Title
AWS re:Invent 2023 - Behind the scenes of Amazon EBS innovation and operational excellence (STG210)
Summary
- Cami Novella-Kuhlin, director of product management, and John Hayden, director of engineering for EBS, discuss the evolution of Amazon Elastic Block Store (EBS) over 15 years.
- EBS is a high-scale distributed system providing persistent block storage for EC2, with features like snapshots and data resilience.
- The talk covers the history of EBS, its scaling challenges, architectural evolution, feature set expansion, and team culture.
- EBS has grown to handle 100 trillion IOs and move 13 exabytes of data daily, necessitating continuous architectural innovation to avoid bottlenecks.
- Key milestones include the transition from HDDs to SSDs, the introduction of provisioned IOPS with IO1 volumes, and the launch of IO2 volumes with five nines durability.

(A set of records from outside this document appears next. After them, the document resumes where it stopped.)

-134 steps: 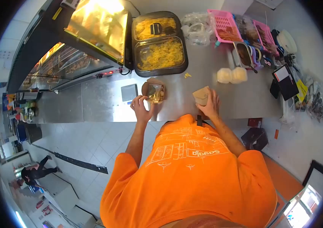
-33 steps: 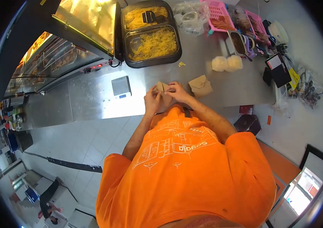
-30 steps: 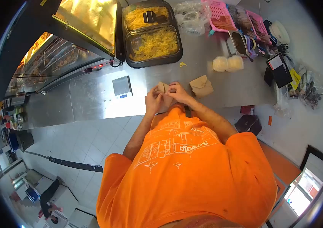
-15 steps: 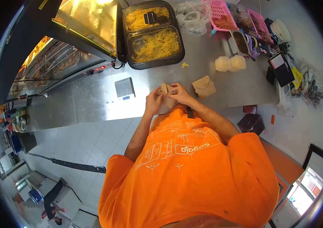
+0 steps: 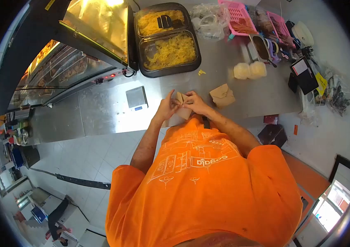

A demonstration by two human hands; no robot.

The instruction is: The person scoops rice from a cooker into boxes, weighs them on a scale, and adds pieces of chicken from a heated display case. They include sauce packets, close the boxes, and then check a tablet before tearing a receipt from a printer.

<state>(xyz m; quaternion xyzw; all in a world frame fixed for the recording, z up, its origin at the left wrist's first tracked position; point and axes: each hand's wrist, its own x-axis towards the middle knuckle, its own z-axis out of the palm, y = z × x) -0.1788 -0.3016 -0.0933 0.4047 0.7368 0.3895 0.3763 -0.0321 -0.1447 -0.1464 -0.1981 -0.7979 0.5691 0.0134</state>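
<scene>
Between my hands at the counter's front edge is a brown cardboard takeaway box with its top flaps partly folded. My left hand grips its left side, with the thumb at the flap and the index finger raised. My right hand pinches the top flaps from the other side. To the right of it stands another brown takeaway box with its flaps folded over. A flat digital scale lies on the counter to the left of my left hand.
At the back, a black two-part tray holds yellow rice. A lit glass food warmer stands left of it. Two white lidded tubs, a sauce container and pink baskets are to the right, on the steel counter.
My left hand has shifted slightly on the box and its index finger now points up, off the flap. My right hand still pinches the flaps. The camera view has moved a little.
</scene>
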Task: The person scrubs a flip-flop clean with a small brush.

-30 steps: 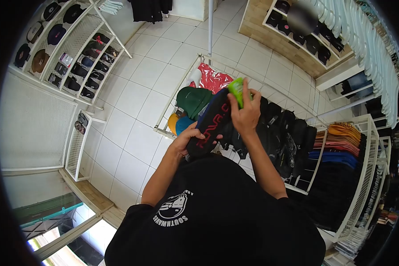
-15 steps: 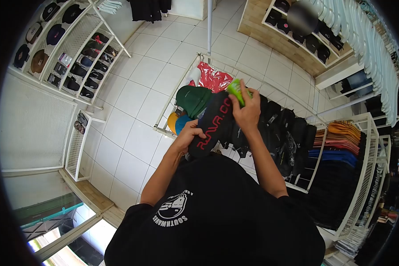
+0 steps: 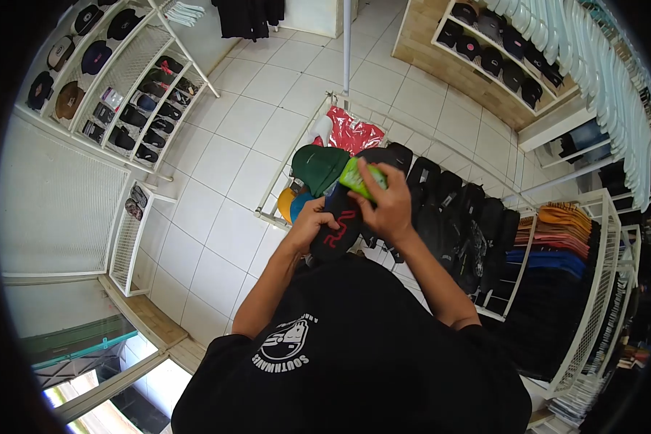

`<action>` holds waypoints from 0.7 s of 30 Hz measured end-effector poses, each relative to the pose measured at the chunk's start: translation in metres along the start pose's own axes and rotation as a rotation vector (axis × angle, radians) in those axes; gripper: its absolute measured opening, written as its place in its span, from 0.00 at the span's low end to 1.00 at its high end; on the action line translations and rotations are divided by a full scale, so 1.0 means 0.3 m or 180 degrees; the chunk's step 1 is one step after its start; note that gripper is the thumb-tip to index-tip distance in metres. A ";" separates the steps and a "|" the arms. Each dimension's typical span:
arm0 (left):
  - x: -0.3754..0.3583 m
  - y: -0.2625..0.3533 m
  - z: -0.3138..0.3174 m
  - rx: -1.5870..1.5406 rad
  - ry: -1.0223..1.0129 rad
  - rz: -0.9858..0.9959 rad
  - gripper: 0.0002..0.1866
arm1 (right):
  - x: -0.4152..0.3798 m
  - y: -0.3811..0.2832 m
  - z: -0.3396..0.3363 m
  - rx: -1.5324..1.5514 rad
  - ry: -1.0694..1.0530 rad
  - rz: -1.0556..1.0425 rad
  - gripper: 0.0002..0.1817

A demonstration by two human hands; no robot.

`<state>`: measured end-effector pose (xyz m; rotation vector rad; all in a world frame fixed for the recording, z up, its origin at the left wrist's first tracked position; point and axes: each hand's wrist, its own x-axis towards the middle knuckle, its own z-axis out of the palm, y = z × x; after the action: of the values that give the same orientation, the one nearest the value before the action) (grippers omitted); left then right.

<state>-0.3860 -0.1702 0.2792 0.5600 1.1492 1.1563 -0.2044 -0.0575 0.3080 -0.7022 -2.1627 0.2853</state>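
My left hand (image 3: 312, 224) is closed on the near left edge of a black cap-like item (image 3: 331, 244) with red lettering. Its thumb lies across the dark fabric. The item is tilted, and part of its lettering is covered. My right hand (image 3: 390, 202) grips a bright green, hand-sized thing with pale print (image 3: 360, 179), held against the upper part of the black item. I cannot make out what kind of thing the green one is. Just beyond my hands lie a green cap (image 3: 318, 166), a yellow cap (image 3: 286, 205) and a blue one (image 3: 300, 204).
A white-framed rack (image 3: 296, 134) in front of me carries a red plastic-wrapped garment (image 3: 354, 132) and several black bags (image 3: 441, 217). Folded clothes (image 3: 553, 235) are stacked at right. Cap shelves (image 3: 134, 94) stand at left, with hangers (image 3: 586, 65) at upper right.
My right hand has moved the green thing down and left along the black item, now covering much of the red lettering. My left hand keeps its hold.
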 end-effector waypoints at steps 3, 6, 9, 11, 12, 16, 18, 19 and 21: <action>0.001 -0.010 0.000 0.0086 -0.0091 0.0049 0.23 | 0.039 0.137 -0.004 -0.0343 0.0165 0.1168 0.36; 0.011 0.010 0.024 0.0248 -0.0007 0.0268 0.22 | 0.020 0.084 0.005 -0.0377 0.0278 0.0751 0.36; 0.002 -0.009 0.010 0.0150 -0.0023 0.0029 0.22 | -0.015 0.033 -0.010 -0.0031 -0.0104 0.0209 0.35; 0.001 -0.016 0.008 0.0100 -0.0111 0.0123 0.22 | 0.001 0.140 -0.026 -0.0131 -0.0027 0.0833 0.34; -0.003 -0.020 0.007 0.0069 -0.0141 0.0175 0.22 | 0.004 0.189 -0.020 -0.0196 0.0116 0.1175 0.35; 0.019 -0.020 -0.003 -0.0281 0.0012 -0.0011 0.23 | -0.041 0.049 -0.018 -0.0204 0.0076 0.0540 0.38; 0.024 -0.010 -0.035 -0.0798 -0.0076 0.0045 0.24 | -0.083 0.004 -0.027 0.0179 -0.0421 -0.0146 0.40; 0.014 0.005 -0.031 -0.0775 -0.0086 0.0044 0.24 | -0.089 0.024 -0.021 0.0154 -0.0171 0.0262 0.40; 0.030 0.000 -0.023 -0.0861 -0.0076 0.0012 0.24 | -0.075 0.106 0.015 0.0121 0.0260 0.1162 0.38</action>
<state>-0.3925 -0.1635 0.2730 0.3667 0.9517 1.2802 -0.1844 -0.0443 0.2770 -1.0683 -1.9386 0.4783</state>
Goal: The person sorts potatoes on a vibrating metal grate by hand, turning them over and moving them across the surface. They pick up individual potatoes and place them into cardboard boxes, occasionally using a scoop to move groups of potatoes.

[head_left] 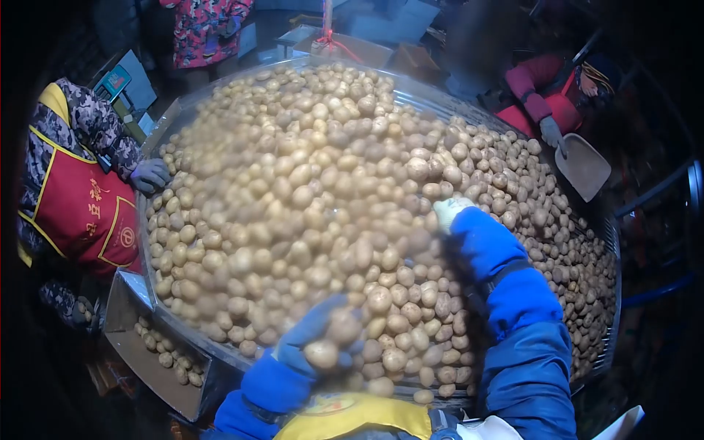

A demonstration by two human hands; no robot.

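Observation:
Potatoes point(293, 176) cover a large table with a raised metal rim point(165, 319). My left hand point(315, 334), in a grey-blue glove, is low at the near edge, its fingers curled around a couple of potatoes point(321, 353). Farther out, my right hand point(451, 211), in a pale glove, reaches onto the pile right of centre. Its fingers point down among the potatoes and are mostly hidden, so whether it holds one does not show. Both my sleeves are blue.
A box point(154, 367) with potatoes stands at the lower left. A person in a red apron point(81, 205) rests a gloved hand on the left rim. At the right, another person holds a scoop point(583, 167). A third person point(209, 33) stands beyond the far edge.

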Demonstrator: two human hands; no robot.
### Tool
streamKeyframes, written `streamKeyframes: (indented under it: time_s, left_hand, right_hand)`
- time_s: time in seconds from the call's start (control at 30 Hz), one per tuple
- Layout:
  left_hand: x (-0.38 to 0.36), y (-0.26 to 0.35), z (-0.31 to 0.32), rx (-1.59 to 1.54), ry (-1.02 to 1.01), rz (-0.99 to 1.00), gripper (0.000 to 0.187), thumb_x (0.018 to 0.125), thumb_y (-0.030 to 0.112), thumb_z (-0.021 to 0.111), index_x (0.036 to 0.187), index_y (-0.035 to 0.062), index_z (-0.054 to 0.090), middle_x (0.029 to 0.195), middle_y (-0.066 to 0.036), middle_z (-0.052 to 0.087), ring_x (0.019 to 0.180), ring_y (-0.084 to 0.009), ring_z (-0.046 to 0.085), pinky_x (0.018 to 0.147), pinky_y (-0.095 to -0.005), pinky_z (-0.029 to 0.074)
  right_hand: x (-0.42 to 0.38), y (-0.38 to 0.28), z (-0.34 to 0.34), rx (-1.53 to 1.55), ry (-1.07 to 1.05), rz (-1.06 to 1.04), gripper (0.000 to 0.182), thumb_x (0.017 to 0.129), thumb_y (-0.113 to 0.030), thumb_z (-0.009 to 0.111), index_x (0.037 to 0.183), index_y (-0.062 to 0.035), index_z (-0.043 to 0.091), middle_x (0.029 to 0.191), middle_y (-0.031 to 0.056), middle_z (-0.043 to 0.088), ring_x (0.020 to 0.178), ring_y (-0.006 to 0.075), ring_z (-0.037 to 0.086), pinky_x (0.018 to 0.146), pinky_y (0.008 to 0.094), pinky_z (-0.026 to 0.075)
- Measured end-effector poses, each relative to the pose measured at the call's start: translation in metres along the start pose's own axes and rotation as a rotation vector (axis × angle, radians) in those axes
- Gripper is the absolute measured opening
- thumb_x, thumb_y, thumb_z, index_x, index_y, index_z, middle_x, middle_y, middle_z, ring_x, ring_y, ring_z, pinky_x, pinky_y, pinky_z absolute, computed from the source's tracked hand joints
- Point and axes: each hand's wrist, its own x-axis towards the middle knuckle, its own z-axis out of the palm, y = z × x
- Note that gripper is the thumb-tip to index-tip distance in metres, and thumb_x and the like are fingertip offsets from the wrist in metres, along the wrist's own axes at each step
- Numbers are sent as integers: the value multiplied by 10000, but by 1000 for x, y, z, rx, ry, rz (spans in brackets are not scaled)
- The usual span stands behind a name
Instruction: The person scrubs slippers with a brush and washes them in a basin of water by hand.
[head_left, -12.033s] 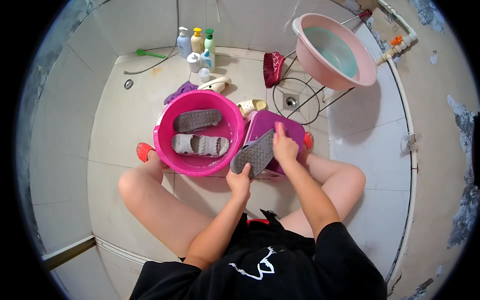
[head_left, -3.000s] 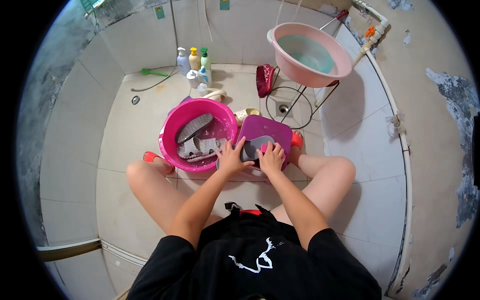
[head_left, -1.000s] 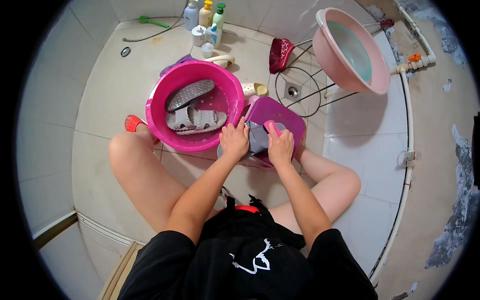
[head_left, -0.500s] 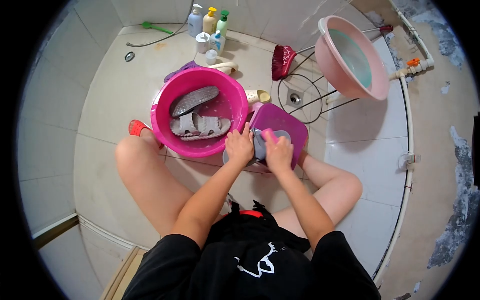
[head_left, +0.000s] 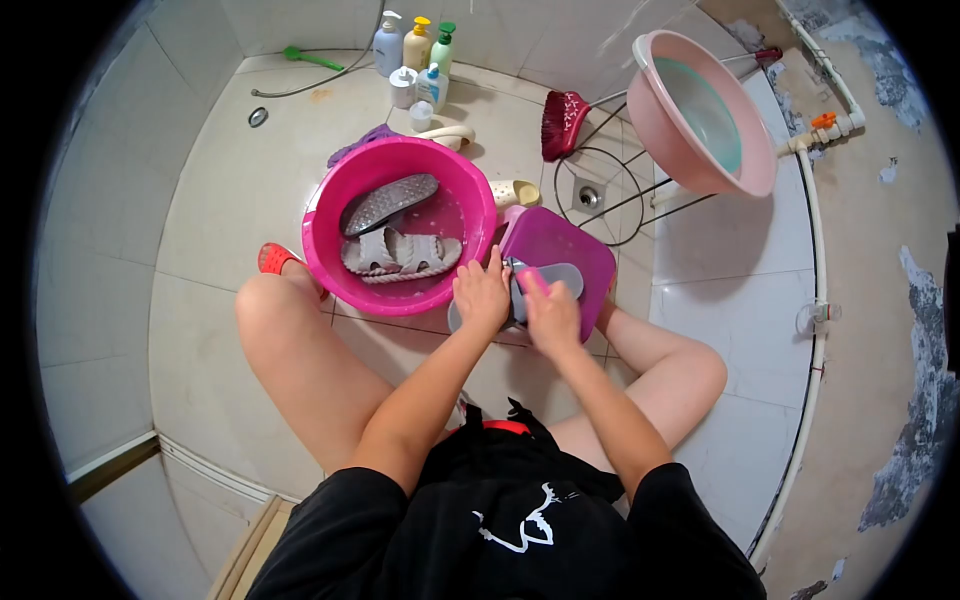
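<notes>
A grey slipper (head_left: pixel 564 277) lies across the purple plastic stool (head_left: pixel 566 239) between my legs. My left hand (head_left: pixel 481 296) grips it from the left side, the fingers partly hidden behind it. My right hand (head_left: pixel 553 316) is closed around a pink-handled brush (head_left: pixel 535 284), held against the slipper's strap. The brush's bristles are hidden. Just left of the stool stands a bright pink basin (head_left: pixel 318 226) with some water in it. Inside are a pair of grey sandals: one (head_left: pixel 402 254) shows its straps, the other (head_left: pixel 392 203) shows its sole.
Several pump bottles (head_left: pixel 417 48) stand by the back wall. A cream clog (head_left: pixel 515 193) lies right of the basin. A pale pink basin (head_left: pixel 648 110) leans on a wire stand (head_left: pixel 642 208) near a red broom (head_left: pixel 565 124) and a floor drain (head_left: pixel 587 196).
My right hand and the brush have shifted slightly down and left over the slipper. My left hand keeps its hold, and the basin and sandals stay put.
</notes>
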Motion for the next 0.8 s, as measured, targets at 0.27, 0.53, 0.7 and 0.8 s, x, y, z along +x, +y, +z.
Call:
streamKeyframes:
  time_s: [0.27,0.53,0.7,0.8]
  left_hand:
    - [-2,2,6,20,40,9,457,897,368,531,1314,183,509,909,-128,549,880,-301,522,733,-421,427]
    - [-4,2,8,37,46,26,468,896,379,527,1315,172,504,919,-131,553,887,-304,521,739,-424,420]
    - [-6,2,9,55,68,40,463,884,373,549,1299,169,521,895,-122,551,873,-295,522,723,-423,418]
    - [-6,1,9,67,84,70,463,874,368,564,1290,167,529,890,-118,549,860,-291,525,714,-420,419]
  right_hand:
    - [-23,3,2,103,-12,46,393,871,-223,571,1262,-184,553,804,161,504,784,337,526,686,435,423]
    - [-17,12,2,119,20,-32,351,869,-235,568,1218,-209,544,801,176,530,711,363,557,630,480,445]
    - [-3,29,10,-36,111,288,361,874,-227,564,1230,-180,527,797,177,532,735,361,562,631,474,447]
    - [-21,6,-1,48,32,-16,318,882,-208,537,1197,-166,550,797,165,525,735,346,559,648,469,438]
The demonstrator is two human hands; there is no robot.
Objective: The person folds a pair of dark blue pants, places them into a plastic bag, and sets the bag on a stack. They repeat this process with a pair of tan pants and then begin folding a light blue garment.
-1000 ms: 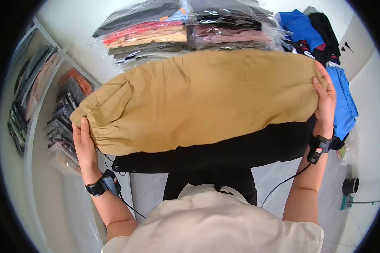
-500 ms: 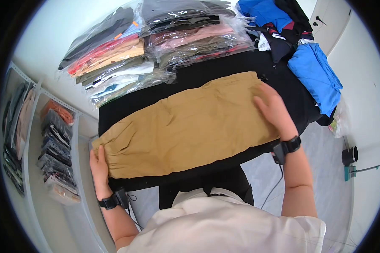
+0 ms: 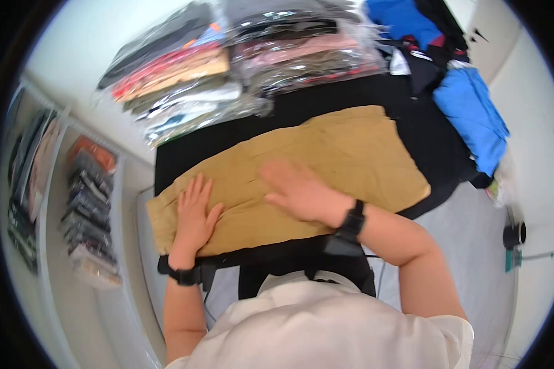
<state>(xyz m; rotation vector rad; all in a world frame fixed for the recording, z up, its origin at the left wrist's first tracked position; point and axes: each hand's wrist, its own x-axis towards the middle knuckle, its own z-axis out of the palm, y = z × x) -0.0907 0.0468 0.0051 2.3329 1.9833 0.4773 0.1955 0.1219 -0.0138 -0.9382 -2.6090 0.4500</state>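
Note:
A tan garment (image 3: pixel 351 147) is spread out lengthwise on the black-covered table (image 3: pixel 326 97), its gathered end at the left. My left hand (image 3: pixel 195 215) lies flat on the fabric close to that end, with its fingers spread. Over the middle of the garment is my right hand (image 3: pixel 295 189), its fingers stretched out and somewhat blurred; nothing is in it. Both wrists wear black bands.
Bagged folded clothes (image 3: pixel 301 49) are stacked along the table's far side. Blue clothing (image 3: pixel 472 111) lies at the right end, near dark garments (image 3: pixel 423 74). Shelves with packed clothes (image 3: pixel 92 203) stand at the left.
My right hand has moved left from the garment's right end to its middle. My left hand has shifted right, from the left edge onto the fabric. The view has shifted slightly.

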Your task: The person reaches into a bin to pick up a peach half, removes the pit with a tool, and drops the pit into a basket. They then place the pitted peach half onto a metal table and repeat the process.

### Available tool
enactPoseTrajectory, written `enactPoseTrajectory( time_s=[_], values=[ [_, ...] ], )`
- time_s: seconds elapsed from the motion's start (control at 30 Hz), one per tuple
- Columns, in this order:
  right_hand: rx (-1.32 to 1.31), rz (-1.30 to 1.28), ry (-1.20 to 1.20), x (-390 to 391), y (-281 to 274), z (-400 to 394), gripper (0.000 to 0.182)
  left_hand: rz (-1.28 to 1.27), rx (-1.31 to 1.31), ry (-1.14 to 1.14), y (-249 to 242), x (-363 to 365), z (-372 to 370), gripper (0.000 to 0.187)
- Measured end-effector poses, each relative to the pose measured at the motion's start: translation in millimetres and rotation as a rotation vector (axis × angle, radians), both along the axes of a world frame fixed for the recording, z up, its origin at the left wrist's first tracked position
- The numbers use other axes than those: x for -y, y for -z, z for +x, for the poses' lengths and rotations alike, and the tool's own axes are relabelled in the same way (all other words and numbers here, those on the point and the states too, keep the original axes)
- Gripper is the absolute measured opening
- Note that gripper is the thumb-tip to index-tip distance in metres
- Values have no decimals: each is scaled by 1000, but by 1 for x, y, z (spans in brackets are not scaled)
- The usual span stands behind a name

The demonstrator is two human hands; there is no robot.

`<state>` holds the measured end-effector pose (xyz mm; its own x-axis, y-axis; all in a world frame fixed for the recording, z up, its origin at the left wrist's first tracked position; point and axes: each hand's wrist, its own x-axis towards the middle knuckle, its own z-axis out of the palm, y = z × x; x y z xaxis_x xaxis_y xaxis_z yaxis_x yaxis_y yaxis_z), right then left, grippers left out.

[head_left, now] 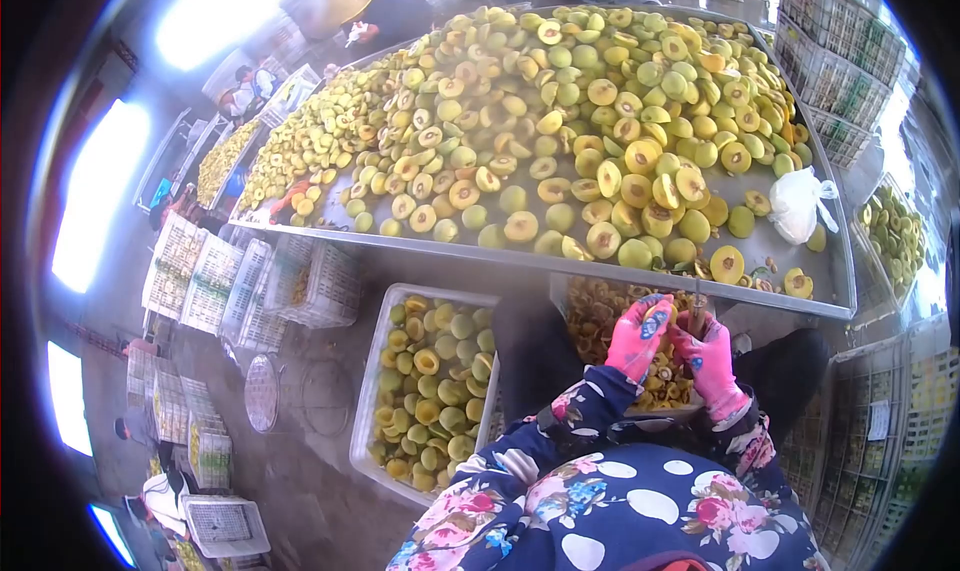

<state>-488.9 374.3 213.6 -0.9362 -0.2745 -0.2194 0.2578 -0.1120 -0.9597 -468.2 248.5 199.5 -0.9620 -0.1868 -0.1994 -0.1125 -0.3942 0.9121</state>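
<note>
My left hand, in a pink glove with dark markings, is closed on what looks like a halved peach, mostly hidden by the fingers. Close beside it, my right hand, also pink-gloved, grips a slim tool with a brownish handle; its working end cannot be made out. Both hands are between my knees, above a container of yellow-brown fruit scraps. Just beyond them, halved yellow-green peaches, several with stones showing, are heaped on a metal table.
A white crate of fruit halves stands left of my legs. A tied white plastic bag lies on the table's right side. Stacked crates are at left, with more crates at far right. Other people work across the table and at left.
</note>
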Motion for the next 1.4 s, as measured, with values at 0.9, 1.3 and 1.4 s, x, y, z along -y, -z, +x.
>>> enactPoseTrajectory(
  time_s=[0.9,1.3,1.4],
  values=[
    [63,29,-409,-22,-25,2,34,394,106,-119,-14,40,0,38],
    [-438,466,-338,-7,-24,28,38,497,121,-56,-30,24,2,38],
    [-438,473,-289,-3,-16,29,40,555,97,-57,-28,23,1,37]
  ],
)
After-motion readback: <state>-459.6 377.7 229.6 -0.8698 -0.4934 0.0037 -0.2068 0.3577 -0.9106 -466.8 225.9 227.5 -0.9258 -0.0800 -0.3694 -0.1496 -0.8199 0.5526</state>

- The Nitro system and SRD protocol have been instrumental in improving EBS performance, reducing tail latencies, and increasing throughput.
- Operational excellence is emphasized as critical for innovation, with a focus on measuring everything, ownership, and continuous improvement.
- The talk concludes with insights on balancing operational excellence with innovation and the importance of rethinking architectural risks as services scale.
Insights
- EBS's journey reflects the broader trend of cloud services evolving to meet increasing customer demands for performance, reliability, and scalability.
- The transition from HDDs to SSDs and the introduction of provisioned IOPS were pivotal in addressing customer needs for consistent and predictable performance.
- The Nitro system and SRD protocol highlight AWS's commitment to leveraging in-house innovations to enhance service offerings.
- AWS's approach to operational excellence, which involves meticulous measurement, ownership, and iterative improvement, is a model for managing large-scale distributed systems.
- The concept of "no edge case" at scale underscores the importance of designing systems that can handle rare events, as they become inevitable with growth.
- AWS's culture of reevaluating and adapting architectures to mitigate risks and improve service is a key factor in their ability to innovate and maintain customer trust.
- The talk suggests that investing in operational excellence can create a virtuous cycle that enables more rapid innovation and growth, challenging the notion that operations and innovation are mutually exclusive.